* Entries shown:
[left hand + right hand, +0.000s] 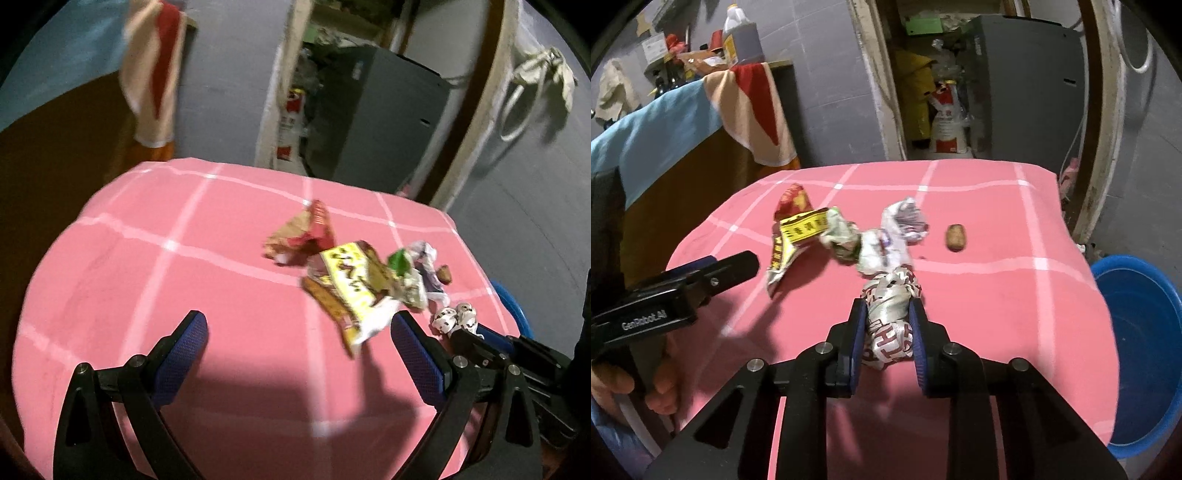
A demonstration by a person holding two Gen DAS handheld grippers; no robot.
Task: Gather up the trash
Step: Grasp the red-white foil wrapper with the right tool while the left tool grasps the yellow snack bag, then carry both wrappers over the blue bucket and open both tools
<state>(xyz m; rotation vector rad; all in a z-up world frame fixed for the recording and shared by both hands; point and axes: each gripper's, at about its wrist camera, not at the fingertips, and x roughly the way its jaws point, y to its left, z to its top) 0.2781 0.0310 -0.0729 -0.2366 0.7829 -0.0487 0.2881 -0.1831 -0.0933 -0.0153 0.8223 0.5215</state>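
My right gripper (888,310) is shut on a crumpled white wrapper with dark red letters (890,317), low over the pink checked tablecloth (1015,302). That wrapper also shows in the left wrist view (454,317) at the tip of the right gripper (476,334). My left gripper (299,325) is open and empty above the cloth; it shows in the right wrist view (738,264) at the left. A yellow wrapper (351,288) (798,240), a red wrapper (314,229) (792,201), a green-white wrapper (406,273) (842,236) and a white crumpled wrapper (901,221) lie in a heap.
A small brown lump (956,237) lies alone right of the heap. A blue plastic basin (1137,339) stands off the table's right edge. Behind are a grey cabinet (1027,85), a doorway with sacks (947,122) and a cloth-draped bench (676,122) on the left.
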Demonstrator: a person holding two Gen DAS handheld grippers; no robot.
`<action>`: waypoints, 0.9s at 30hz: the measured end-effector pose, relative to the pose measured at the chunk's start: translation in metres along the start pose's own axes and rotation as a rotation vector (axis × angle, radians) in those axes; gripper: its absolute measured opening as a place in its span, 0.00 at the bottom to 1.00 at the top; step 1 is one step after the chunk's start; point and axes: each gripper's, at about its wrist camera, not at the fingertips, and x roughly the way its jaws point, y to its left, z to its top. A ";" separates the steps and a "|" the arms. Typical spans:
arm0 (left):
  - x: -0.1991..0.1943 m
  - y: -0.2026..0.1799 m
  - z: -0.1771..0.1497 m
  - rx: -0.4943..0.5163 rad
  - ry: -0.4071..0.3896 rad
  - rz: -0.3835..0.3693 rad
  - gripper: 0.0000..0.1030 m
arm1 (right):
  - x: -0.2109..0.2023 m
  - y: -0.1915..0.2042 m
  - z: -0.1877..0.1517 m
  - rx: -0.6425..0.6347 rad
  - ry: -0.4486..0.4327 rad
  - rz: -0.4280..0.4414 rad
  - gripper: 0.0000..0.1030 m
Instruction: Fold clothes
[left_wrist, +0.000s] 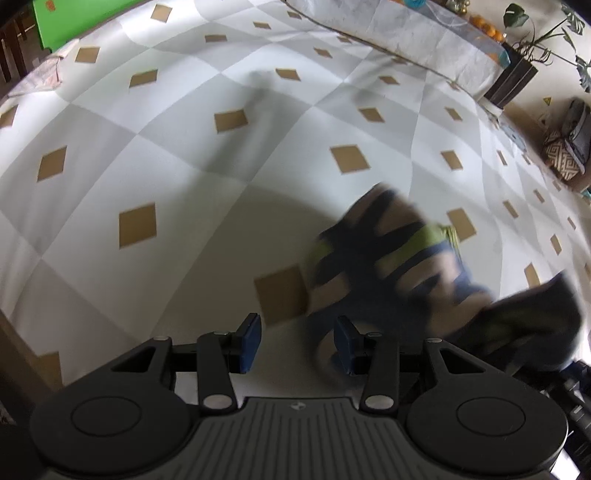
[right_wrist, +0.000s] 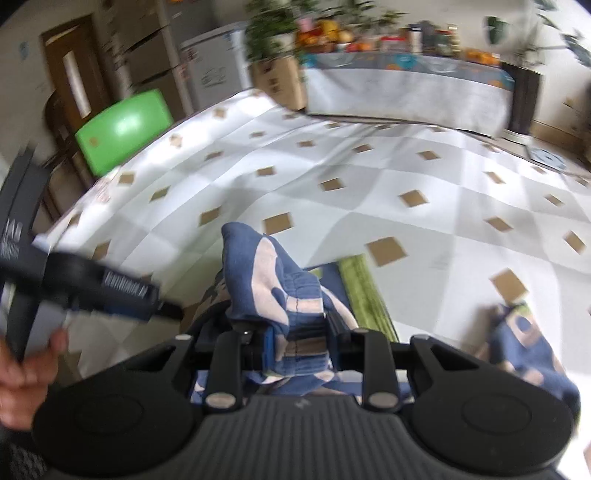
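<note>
Clothing here is one blue garment (right_wrist: 291, 295) of soft cloth with pale pink patches and a lime-green band, and a bunched fold of it stands up directly between the fingers of the right hand-held gripper (right_wrist: 299, 345), which pinches it tight. More of the same cloth spills below and to the right of that hand-held gripper, lying on the checked grey-and-white cloth with tan squares (right_wrist: 369, 158) that covers the table.

From the left wrist view the garment (left_wrist: 391, 254) shows as a blurred heap ahead and to the right of the left hand-held gripper (left_wrist: 297, 343). Its blue-padded fingers (left_wrist: 251, 341) stand apart with nothing between them; only the table cloth (left_wrist: 147, 147) shows in the gap.

To the left of the right hand-held gripper, the person's left hand (right_wrist: 26, 373) grips the black handle of the other tool. Farther ahead, past the table's far edge, a bright green plastic chair back (right_wrist: 125, 129) stands at the left, and a second table draped in white cloth (right_wrist: 406, 92) carries fruit and jars, blurred.
</note>
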 end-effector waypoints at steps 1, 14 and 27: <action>-0.001 0.001 -0.004 0.001 0.004 -0.003 0.40 | -0.004 -0.002 -0.002 0.021 -0.001 -0.012 0.24; -0.028 -0.017 -0.017 0.033 -0.042 -0.155 0.49 | -0.021 0.016 -0.056 0.160 0.075 -0.035 0.30; -0.036 -0.119 0.003 0.469 -0.020 -0.194 0.58 | -0.028 0.002 -0.065 0.352 0.029 -0.009 0.47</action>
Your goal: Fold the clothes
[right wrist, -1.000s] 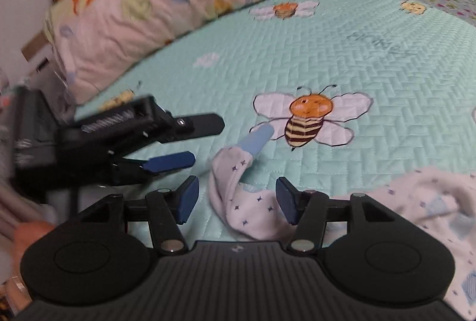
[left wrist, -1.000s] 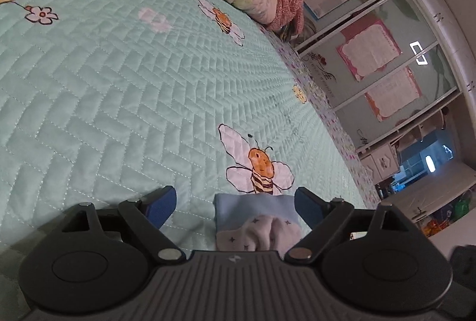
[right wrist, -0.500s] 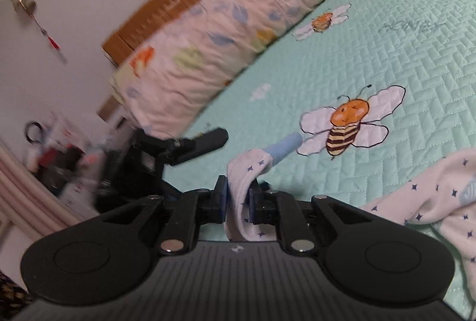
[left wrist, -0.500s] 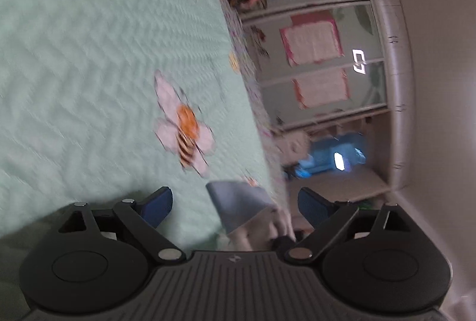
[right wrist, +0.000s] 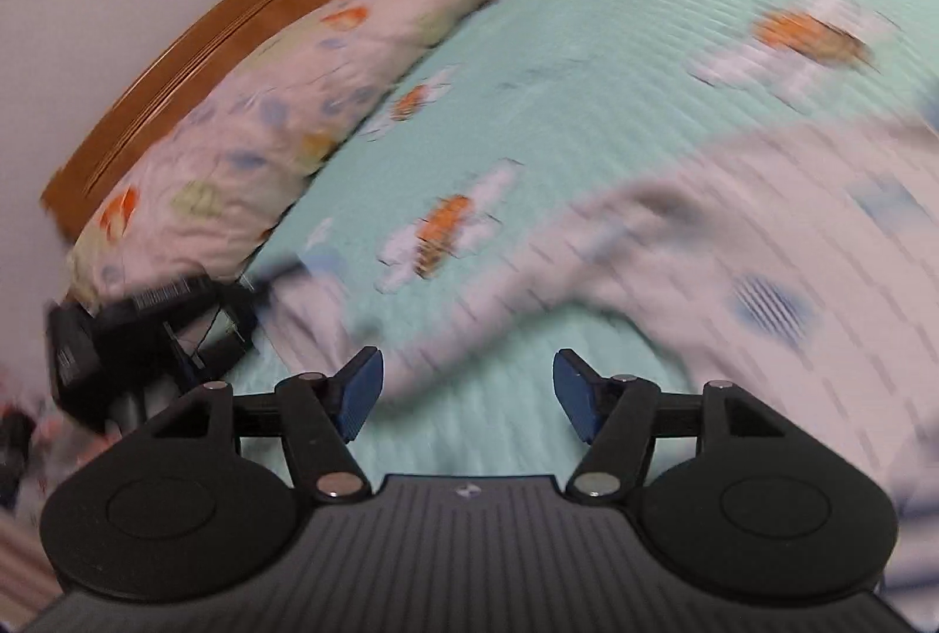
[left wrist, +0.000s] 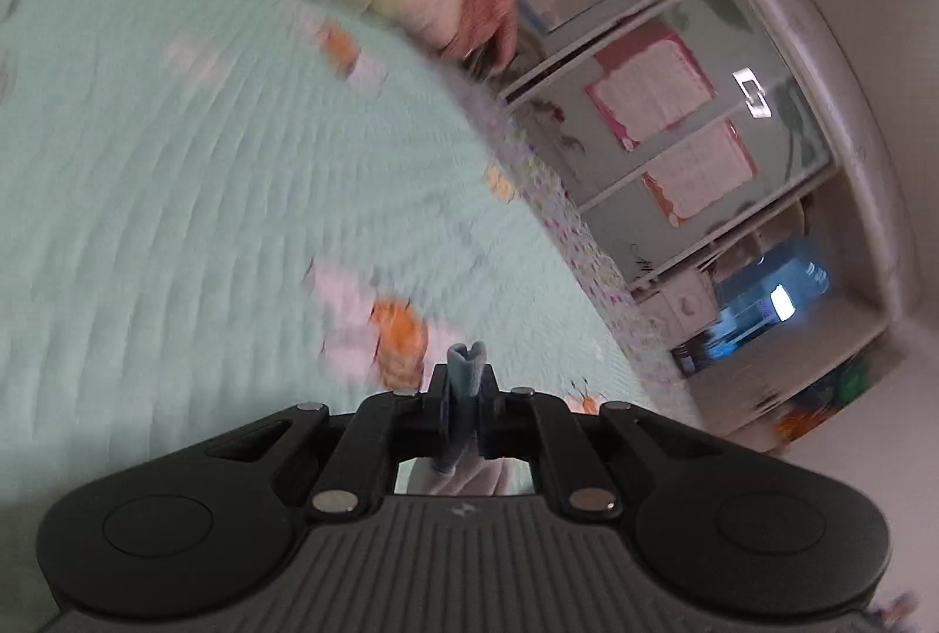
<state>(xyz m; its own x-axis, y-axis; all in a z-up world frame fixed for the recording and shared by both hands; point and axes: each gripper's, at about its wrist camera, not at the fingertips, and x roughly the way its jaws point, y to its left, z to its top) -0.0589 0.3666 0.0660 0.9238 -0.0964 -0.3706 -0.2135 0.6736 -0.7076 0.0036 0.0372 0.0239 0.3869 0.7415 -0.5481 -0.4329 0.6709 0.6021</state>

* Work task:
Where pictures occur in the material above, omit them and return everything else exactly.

* Task answer:
[left hand + right hand, +0.000s] 
A demonstration by a person holding two Gen DAS handheld grippers; no robot.
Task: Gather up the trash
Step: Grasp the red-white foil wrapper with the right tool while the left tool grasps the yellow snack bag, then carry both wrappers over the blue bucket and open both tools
<state>(xyz m; rotation vector rad; all in a z-up world frame fixed for the recording and shared by both hands; point and axes: each gripper's, at about its wrist camera, not at the fingertips, and x roughly the way its jaws point, y to its left, z to its top) 0.2781 0.0310 -0.0729 -0.2366 0.7829 -0.0487 0.2881 -0.1831 -0.0933 -0.0153 0.8223 0.5215</state>
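My right gripper (888,310) is shut on a crumpled white wrapper with dark red letters (890,317), low over the pink checked tablecloth (1015,302). That wrapper also shows in the left wrist view (454,317) at the tip of the right gripper (476,334). My left gripper (299,325) is open and empty above the cloth; it shows in the right wrist view (738,264) at the left. A yellow wrapper (351,288) (798,240), a red wrapper (314,229) (792,201), a green-white wrapper (406,273) (842,236) and a white crumpled wrapper (901,221) lie in a heap.
A small brown lump (956,237) lies alone right of the heap. A blue plastic basin (1137,339) stands off the table's right edge. Behind are a grey cabinet (1027,85), a doorway with sacks (947,122) and a cloth-draped bench (676,122) on the left.
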Demonstrator: a person holding two Gen DAS handheld grippers; no robot.
`<action>`: waypoints, 0.9s at 30hz: the measured end-effector pose, relative to the pose measured at the chunk's start: translation in metres along the start pose's own axes and rotation as a rotation vector (axis × angle, radians) in those axes; gripper: its absolute measured opening as a place in its span, 0.00 at the bottom to 1.00 at the top; step 1 is one step after the chunk's start; point and axes: each gripper's, at about its wrist camera, not at the fingertips, and x roughly the way its jaws point, y to its left, z to its top. A ";" separates the steps and a "|" the arms. Typical spans:
arm0 (left):
  - x: -0.1991..0.1943 m
  - y: -0.2026..0.1799 m
  - z: -0.1771..0.1497 m
  - rx: -0.4943..0.5163 rad
  - ry: -0.4071..0.3896 rad
  - rz: -0.3835..0.3693 rad
  - gripper: 0.0000..0.1030 m
arm1 (right):
  - x: -0.2109..0.2023 m
  - y: -0.1915..0.2042 m
  - z: -0.1877..0.1517 m
  - rx: -0.6425..0.6347 rad
  - ry: -0.4486..0.4327 rad
  - rz: -0.4280..0.4414 rad
  - gripper: 0.0000..0.1030 m
Instruction: Fold clothes
[left_wrist, +0.000s] 
[right_wrist, +0.000s] 
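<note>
Clothing here is one blue garment (right_wrist: 291, 295) of soft cloth with pale pink patches and a lime-green band, and a bunched fold of it stands up directly between the fingers of the right hand-held gripper (right_wrist: 299, 345), which pinches it tight. More of the same cloth spills below and to the right of that hand-held gripper, lying on the checked grey-and-white cloth with tan squares (right_wrist: 369, 158) that covers the table.

From the left wrist view the garment (left_wrist: 391, 254) shows as a blurred heap ahead and to the right of the left hand-held gripper (left_wrist: 297, 343). Its blue-padded fingers (left_wrist: 251, 341) stand apart with nothing between them; only the table cloth (left_wrist: 147, 147) shows in the gap.

To the left of the right hand-held gripper, the person's left hand (right_wrist: 26, 373) grips the black handle of the other tool. Farther ahead, past the table's far edge, a bright green plastic chair back (right_wrist: 125, 129) stands at the left, and a second table draped in white cloth (right_wrist: 406, 92) carries fruit and jars, blurred.
</note>
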 end-effector waypoints at steps 1, 14 and 27: <action>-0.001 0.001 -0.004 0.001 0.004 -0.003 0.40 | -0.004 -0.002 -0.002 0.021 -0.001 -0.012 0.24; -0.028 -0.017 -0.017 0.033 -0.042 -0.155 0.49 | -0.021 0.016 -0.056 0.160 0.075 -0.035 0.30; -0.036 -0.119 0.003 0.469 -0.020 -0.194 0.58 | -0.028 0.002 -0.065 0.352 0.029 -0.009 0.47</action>
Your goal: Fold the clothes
[right wrist, -1.000s] 
[left wrist, -1.000s] 
[right wrist, -0.500s] 
[left wrist, -0.500s] 
[right wrist, +0.000s] 
[left wrist, +0.000s] 
<state>(xyz m; its own x-axis, y-axis; all in a z-up world frame fixed for the recording and shared by both hands; point and axes: each gripper's, at about its wrist camera, not at the fingertips, and x roughly the way its jaws point, y to its left, z to its top) -0.0589 0.3666 0.0660 0.9238 -0.0964 -0.3706 -0.2135 0.6736 -0.7076 0.0036 0.0372 0.0239 0.3869 0.7415 -0.5481 -0.4329 0.6709 0.6021</state>

The required output has now been supplied.